If you have a TypeScript app and type-safety is important, you might prefer using the query builder. It is a pretty incredible feat of TypeScript magic initially developed by the same developer behind the popular library Zod. We can’t cover it in very much depth here but we’ll look at an example just to have an idea of what the query builder looks like in an application.

import * as edgedb from "edgedb";
import e from "./dbschema/edgeql-js";

const client = edgedb.createClient();

async function main() {
  // result will be inferred based on the query
  const result = await e
    .select(e.Movie, () => ({
      title: true,
      actors: () => ({ name: true }),
      filter_single: { title: "Iron Man 2" },

  console.log(JSON.stringify(result, null, 2));

The query builder is able to infer the result type automatically.
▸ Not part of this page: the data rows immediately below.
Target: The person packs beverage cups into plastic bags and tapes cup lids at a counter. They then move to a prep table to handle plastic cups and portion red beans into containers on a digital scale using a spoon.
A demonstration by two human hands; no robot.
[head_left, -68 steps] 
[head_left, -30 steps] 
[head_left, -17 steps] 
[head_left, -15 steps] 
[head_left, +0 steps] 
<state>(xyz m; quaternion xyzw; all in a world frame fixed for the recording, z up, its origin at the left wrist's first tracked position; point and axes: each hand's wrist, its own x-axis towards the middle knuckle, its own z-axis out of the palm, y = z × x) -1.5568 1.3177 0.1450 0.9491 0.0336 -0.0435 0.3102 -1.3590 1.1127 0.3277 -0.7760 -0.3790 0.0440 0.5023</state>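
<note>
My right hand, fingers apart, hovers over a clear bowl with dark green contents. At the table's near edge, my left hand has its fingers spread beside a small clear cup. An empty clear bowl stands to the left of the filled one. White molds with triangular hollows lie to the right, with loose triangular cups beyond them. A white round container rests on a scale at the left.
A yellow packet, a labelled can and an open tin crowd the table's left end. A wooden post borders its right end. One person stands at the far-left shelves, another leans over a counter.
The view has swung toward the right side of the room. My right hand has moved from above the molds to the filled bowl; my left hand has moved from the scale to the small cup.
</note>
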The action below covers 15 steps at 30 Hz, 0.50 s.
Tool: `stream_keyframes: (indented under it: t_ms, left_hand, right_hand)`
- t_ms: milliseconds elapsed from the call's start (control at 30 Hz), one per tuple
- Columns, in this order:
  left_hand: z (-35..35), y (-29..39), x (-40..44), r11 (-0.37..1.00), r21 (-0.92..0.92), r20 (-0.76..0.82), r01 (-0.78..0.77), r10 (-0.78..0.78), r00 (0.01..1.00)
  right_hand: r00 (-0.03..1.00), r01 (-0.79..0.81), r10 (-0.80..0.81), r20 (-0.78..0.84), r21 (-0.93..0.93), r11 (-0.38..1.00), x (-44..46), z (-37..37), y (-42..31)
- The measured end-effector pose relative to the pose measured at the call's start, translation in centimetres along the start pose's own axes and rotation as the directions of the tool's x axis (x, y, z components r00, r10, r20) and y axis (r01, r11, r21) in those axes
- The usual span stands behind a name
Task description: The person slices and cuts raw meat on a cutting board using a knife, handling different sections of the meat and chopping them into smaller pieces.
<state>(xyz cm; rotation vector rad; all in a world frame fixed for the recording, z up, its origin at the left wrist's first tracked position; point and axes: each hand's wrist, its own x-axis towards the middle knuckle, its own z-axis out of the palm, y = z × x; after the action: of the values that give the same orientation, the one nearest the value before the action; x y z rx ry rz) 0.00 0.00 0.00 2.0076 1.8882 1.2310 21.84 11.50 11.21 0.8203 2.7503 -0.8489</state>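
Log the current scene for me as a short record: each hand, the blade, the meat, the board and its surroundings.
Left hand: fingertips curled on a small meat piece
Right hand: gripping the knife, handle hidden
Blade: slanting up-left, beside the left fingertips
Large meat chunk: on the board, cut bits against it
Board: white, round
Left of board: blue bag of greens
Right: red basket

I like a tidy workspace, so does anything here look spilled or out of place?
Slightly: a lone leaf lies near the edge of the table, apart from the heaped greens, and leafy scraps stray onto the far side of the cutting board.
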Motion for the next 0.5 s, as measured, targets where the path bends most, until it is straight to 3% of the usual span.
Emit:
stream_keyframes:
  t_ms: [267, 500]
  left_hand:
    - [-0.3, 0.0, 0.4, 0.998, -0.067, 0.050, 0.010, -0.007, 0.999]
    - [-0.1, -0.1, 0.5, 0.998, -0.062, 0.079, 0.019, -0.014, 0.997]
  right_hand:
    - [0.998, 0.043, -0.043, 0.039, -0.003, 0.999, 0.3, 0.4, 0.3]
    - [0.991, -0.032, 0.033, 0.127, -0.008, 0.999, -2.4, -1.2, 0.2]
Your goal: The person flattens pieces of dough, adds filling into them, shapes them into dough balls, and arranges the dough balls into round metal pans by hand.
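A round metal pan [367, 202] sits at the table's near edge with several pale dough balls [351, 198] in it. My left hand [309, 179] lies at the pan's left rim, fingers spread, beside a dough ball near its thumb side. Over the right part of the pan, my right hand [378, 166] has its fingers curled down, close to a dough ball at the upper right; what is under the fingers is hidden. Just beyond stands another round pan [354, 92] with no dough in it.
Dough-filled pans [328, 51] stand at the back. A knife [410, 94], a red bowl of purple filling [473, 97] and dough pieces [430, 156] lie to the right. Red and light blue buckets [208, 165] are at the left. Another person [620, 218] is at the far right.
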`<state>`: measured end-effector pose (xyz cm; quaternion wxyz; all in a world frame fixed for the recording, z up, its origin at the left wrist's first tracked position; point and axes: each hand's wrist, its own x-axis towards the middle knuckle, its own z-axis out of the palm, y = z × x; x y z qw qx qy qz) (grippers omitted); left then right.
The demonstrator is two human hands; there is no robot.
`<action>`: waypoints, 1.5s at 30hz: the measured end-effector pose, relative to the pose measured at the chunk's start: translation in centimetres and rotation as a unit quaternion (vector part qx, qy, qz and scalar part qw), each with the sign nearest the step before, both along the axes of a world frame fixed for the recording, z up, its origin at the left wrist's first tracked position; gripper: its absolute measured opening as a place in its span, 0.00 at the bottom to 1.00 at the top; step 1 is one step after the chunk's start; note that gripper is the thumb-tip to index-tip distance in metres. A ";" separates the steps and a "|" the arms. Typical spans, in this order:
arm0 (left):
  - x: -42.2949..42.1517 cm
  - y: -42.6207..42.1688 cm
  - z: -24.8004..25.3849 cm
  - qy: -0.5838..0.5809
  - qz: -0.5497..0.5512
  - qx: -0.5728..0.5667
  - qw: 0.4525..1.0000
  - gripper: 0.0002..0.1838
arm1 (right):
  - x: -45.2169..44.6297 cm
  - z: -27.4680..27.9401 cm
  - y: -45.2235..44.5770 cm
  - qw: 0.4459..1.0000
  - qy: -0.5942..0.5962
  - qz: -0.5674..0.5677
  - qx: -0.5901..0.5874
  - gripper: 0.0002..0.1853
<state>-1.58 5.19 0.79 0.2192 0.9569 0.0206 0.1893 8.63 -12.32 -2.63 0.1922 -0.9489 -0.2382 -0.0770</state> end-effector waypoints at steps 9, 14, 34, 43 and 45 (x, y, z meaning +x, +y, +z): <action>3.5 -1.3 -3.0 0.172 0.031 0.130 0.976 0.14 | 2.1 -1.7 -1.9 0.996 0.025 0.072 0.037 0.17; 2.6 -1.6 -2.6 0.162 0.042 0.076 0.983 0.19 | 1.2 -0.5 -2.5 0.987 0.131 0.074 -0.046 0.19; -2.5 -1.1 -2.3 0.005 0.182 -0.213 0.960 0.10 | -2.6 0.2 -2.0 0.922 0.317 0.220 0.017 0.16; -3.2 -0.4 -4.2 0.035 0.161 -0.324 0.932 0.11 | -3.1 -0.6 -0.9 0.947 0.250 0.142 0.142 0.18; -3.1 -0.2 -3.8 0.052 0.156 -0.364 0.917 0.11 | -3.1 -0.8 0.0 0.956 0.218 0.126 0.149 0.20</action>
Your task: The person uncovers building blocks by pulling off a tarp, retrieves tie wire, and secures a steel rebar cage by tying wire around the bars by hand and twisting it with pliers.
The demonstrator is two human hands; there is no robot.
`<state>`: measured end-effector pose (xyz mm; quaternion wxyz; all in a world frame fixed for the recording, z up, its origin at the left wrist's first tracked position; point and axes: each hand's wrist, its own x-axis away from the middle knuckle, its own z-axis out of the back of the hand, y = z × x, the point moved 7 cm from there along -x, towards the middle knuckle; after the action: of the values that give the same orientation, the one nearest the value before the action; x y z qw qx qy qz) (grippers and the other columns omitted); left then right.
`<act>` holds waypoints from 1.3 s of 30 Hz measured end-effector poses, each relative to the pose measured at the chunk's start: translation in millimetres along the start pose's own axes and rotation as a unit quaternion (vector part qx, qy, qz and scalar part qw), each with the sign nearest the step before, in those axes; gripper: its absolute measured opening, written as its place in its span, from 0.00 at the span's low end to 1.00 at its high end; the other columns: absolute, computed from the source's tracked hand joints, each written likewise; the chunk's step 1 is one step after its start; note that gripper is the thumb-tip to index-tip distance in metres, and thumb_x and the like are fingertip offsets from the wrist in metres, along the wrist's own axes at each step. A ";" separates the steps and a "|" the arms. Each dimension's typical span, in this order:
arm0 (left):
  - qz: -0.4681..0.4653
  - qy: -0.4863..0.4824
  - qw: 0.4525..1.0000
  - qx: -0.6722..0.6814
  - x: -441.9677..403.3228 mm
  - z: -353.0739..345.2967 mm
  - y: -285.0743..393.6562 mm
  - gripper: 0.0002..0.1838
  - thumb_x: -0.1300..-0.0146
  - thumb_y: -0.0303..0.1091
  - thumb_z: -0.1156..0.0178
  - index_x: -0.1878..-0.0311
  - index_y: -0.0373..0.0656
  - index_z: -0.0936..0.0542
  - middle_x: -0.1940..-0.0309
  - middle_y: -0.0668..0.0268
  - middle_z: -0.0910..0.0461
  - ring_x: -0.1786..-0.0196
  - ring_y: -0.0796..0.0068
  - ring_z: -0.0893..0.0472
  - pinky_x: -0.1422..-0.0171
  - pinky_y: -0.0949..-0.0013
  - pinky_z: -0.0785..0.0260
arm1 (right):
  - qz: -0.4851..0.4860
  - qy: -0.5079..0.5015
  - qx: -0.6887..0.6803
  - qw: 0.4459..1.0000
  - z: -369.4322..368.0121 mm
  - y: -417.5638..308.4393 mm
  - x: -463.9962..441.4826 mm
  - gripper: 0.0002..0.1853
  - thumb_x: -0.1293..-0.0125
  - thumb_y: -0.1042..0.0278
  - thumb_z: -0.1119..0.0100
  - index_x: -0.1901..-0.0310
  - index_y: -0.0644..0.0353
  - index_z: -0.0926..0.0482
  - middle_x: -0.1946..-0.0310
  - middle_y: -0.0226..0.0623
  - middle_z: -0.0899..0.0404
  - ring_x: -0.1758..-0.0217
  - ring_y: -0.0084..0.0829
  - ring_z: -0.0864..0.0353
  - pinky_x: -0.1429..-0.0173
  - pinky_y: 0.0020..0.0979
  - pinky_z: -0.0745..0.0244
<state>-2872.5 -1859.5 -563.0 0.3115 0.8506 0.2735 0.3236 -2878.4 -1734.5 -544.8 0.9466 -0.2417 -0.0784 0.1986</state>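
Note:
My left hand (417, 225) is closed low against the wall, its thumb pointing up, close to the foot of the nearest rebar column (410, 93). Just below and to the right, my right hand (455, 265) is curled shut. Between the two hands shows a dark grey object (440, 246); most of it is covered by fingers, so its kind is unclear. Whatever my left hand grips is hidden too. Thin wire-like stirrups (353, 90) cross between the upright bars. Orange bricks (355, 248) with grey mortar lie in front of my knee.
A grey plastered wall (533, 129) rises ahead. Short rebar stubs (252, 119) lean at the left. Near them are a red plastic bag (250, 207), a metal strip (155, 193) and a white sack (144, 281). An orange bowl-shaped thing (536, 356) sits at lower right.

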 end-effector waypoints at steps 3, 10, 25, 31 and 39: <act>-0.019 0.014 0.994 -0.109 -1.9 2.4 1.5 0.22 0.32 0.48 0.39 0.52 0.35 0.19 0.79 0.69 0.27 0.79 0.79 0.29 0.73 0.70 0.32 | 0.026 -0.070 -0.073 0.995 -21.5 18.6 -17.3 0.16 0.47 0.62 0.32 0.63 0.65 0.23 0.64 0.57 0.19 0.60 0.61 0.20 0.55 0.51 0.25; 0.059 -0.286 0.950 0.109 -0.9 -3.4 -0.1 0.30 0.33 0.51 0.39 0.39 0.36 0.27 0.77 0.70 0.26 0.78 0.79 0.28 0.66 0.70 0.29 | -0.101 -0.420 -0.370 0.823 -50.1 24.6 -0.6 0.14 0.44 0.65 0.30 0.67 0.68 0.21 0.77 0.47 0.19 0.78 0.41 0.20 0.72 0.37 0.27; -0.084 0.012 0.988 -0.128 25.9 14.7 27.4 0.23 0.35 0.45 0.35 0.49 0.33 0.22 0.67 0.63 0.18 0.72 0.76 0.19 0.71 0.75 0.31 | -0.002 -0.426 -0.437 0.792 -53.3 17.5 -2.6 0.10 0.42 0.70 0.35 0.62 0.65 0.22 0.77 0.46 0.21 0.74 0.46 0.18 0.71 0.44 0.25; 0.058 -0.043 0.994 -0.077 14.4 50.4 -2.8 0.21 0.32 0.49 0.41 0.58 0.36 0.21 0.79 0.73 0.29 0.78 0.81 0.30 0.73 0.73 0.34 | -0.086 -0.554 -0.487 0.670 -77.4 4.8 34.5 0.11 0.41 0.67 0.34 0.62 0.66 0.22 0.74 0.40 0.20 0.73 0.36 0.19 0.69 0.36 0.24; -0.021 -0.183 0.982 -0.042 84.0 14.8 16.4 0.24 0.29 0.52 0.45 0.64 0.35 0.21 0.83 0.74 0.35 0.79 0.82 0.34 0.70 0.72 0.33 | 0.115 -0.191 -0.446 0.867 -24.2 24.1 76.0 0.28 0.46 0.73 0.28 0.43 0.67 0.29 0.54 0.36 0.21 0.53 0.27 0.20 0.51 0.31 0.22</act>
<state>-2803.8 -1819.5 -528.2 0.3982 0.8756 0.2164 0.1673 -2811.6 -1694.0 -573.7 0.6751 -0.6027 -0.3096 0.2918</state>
It knows which fields you’ve selected, it knows that the result will be a single item.

Query generator

There are generators for queries and types. So even if you opt out of using the query builder you can still have queries that are strongly typed. It’s nice to have this option if you want to just write your queries as EdgeQL in .edgeql files.

└── queries
    └── getUser.edgeql
    └── getUser.query.ts    <-- generated file

We end up with an exported function named getUser that is strongly typed.

import { getUser } from "./queries/getUser.query";

const user = await getUser(client, newUser); // GetUserReturns

Tools and Utilities

The team at EdgeDB puts a big emphasis on developer experience. It shows up all over the place. We’ve already seen some utilities with the generators that are available. There are some other tools available as well that help complete the entire experience.


The first and most important tool to mention is the CLI. If you’ve started using EdgeDB then you’ve most likely already installed and used it. The CLI is pretty extensive. It includes commands for things like migrations, managing EdgeDB versions and installations, managing projects and local/cloud database instances, dumps and restores, a repl, and more. The CLI makes managing EdgeDB a breeze.

Admin UI

The CLI includes a command to launch an admin UI for any project or database. The Admin UI includes a awesome interactive diagram of your database schema, a repl for running queries, and a table to inspect and make changes to the data stored in your database.


Adopting newer database technology is a tough sales pitch. Replacing your application’s database technology at any point in its lifecycle is not a problem that anyone wants to have. This is one of the reasons why EdgeDB being a superset of PostgreSQL is a huge feature in my opinion. The underlying database technology is tried and true, and EdgeDB is open-source. Based on this, I would feel confident using EdgeDB if it aligned well from a technical and business perspective.

We’ve covered a lot of ground in this post. EdgeDB is feature-packed and powerful. Databases is a tough nut to crack, and I commend the team for all their hard work to help continue pushing forward one of the most important components of almost any application. I’m typically pretty conservative when it comes to databases, but EdgeDB took a great approach, in my opinion. I recommend at least giving it a try. You might catch the EdgeDB bug like I did!